## Work request
Your answer must be an exact repetition of every record.

[Stored dataset items]
■ ■ ■

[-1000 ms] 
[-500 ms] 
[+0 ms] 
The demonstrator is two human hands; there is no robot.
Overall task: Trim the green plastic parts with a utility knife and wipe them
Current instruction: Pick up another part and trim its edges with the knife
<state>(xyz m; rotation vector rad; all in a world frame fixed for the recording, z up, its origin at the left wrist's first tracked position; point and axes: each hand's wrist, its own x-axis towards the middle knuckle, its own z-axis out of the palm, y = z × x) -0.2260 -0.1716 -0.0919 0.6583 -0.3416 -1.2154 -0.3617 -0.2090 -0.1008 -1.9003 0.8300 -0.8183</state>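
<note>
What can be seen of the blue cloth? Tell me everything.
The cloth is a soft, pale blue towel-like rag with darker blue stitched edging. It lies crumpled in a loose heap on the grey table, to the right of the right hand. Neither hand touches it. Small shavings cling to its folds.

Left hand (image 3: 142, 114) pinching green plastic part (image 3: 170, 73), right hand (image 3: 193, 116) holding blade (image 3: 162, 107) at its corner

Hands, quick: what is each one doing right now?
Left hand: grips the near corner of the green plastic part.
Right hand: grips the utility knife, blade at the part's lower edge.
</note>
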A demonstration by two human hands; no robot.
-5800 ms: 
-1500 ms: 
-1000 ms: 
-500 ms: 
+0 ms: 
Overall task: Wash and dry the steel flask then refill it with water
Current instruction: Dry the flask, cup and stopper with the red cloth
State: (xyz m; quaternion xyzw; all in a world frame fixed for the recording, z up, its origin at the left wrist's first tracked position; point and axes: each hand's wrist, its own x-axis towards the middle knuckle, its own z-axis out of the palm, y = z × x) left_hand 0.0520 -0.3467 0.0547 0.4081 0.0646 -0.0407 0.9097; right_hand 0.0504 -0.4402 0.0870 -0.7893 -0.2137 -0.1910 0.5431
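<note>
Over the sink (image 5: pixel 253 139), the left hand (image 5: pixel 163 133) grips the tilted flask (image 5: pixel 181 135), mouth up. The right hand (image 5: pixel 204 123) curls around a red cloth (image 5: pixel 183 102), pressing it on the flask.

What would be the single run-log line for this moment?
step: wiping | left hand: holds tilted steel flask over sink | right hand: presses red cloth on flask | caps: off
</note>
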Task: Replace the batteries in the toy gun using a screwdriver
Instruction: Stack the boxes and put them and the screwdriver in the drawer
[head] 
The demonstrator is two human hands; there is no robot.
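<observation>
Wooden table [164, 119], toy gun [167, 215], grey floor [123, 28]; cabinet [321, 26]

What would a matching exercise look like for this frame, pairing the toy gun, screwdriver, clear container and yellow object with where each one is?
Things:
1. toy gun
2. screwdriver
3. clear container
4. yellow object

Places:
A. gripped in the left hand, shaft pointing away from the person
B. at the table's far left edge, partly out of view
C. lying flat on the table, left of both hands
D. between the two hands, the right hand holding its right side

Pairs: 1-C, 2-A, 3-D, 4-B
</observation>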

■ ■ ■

## Exercise output
[-1000 ms] 
[-500 ms] 
[+0 ms] 
The demonstrator is two human hands; there is no robot.
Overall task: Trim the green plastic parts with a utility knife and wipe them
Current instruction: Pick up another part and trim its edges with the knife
<state>(xyz m; rotation vector rad; all in a world frame fixed for the recording, z up, its origin at the left wrist's first tracked position; point and axes: each hand's wrist, its own x-axis towards the middle knuckle, its own z-axis out of the palm, y = z × x) -0.2260 -0.1716 -0.0919 0.6583 -0.3416 -1.2154 -0.3617 -0.2090 -0.1008 -1.9003 0.8300 -0.8183</state>
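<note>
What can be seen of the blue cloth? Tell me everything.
The cloth is a soft, pale blue towel-like rag with darker blue stitched edging. It lies crumpled in a loose heap on the grey table, to the right of the right hand. Neither hand touches it. Small shavings cling to its folds.

Left hand (image 3: 142, 114) pinching green plastic part (image 3: 170, 73), right hand (image 3: 193, 116) holding blade (image 3: 162, 107) at its corner

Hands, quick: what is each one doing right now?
Left hand: grips the near corner of the green plastic part.
Right hand: grips the utility knife, blade at the part's lower edge.
</note>
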A demonstration by two human hands; no robot.
-5800 ms: 
-1500 ms: 
-1000 ms: 
-500 ms: 
+0 ms: 
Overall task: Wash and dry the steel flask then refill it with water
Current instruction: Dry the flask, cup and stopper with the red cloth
State: (xyz m; quaternion xyzw; all in a world frame fixed for the recording, z up, its origin at the left wrist's first tracked position; point and axes: each hand's wrist, its own x-axis towards the middle knuckle, its own z-axis out of the palm, y = z × x) left_hand 0.0520 -0.3467 0.0547 0.4081 0.0646 -0.0407 0.9097; right_hand 0.0504 -0.4402 0.0870 -0.7893 -0.2137 -0.1910 0.5431
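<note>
Over the sink (image 5: pixel 253 139), the left hand (image 5: pixel 163 133) grips the tilted flask (image 5: pixel 181 135), mouth up. The right hand (image 5: pixel 204 123) curls around a red cloth (image 5: pixel 183 102), pressing it on the flask.

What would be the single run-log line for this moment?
step: wiping | left hand: holds tilted steel flask over sink | right hand: presses red cloth on flask | caps: off
</note>
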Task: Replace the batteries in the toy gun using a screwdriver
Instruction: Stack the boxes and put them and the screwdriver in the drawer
[head] 
The demonstrator is two human hands; there is no robot.
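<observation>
Wooden table [164, 119], toy gun [167, 215], grey floor [123, 28]; cabinet [321, 26]

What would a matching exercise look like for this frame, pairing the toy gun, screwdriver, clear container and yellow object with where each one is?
Things:
1. toy gun
2. screwdriver
3. clear container
4. yellow object

Places:
A. gripped in the left hand, shaft pointing away from the person
B. at the table's far left edge, partly out of view
C. lying flat on the table, left of both hands
D. between the two hands, the right hand holding its right side

Pairs: 1-C, 2-A, 3-D, 4-B
</observation>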

With the output given, the exercise is complete.